Reproduce exactly, and only, the lines below from the one containing "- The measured" through the one containing "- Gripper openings".
§
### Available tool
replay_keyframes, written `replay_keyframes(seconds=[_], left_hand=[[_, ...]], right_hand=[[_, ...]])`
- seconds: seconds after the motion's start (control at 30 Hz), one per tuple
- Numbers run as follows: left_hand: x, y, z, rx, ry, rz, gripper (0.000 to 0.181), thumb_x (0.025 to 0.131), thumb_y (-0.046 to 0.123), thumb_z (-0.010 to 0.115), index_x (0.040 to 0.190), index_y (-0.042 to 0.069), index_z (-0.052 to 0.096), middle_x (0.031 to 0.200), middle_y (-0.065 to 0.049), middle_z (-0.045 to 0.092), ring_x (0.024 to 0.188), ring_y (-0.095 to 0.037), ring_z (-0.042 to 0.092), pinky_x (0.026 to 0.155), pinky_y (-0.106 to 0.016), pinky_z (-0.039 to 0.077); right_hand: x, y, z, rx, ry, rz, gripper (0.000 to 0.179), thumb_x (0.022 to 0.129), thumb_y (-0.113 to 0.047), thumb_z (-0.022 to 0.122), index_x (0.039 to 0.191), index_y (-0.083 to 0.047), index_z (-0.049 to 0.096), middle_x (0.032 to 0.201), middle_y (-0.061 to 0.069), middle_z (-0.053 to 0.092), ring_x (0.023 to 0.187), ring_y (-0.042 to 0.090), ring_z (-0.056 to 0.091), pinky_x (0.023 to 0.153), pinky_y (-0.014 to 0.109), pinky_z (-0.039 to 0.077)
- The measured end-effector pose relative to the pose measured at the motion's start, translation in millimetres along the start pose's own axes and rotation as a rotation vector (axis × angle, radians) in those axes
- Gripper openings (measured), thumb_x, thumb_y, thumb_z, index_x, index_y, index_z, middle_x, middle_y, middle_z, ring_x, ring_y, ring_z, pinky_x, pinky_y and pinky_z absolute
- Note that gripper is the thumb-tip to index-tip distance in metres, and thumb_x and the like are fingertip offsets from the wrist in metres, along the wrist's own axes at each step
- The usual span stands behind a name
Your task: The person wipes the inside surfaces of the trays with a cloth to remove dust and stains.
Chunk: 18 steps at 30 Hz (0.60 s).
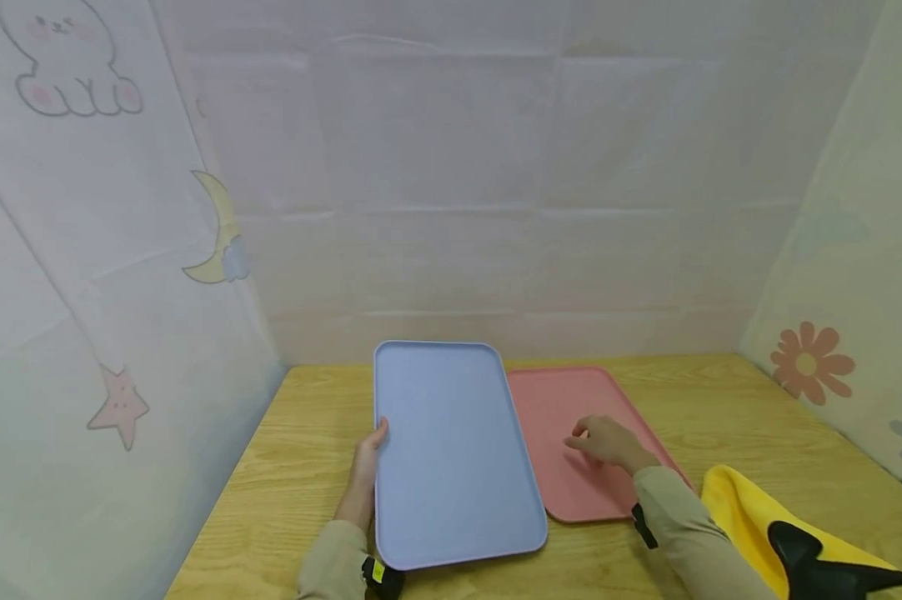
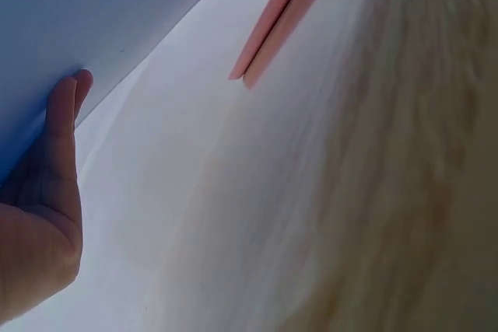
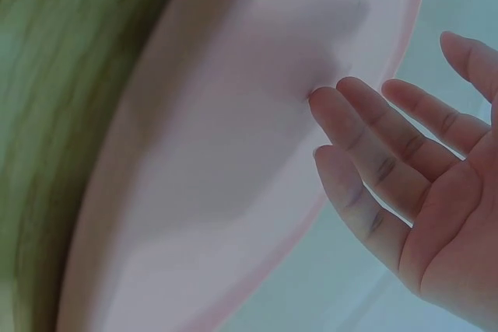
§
### Answer space
- The measured end-effector pose relative to the pose measured at the motion's start, translation in millimetres along the start pose's own axes and rotation as a rotation vector (axis × angle, radians) in those axes
- Gripper openings (measured), thumb_x, thumb_y, thumb_z, index_x, index_y, index_z, middle_x, middle_y, middle_z, ring_x, ring_y, ring_z, pinky_x, pinky_y and pinky_z absolute

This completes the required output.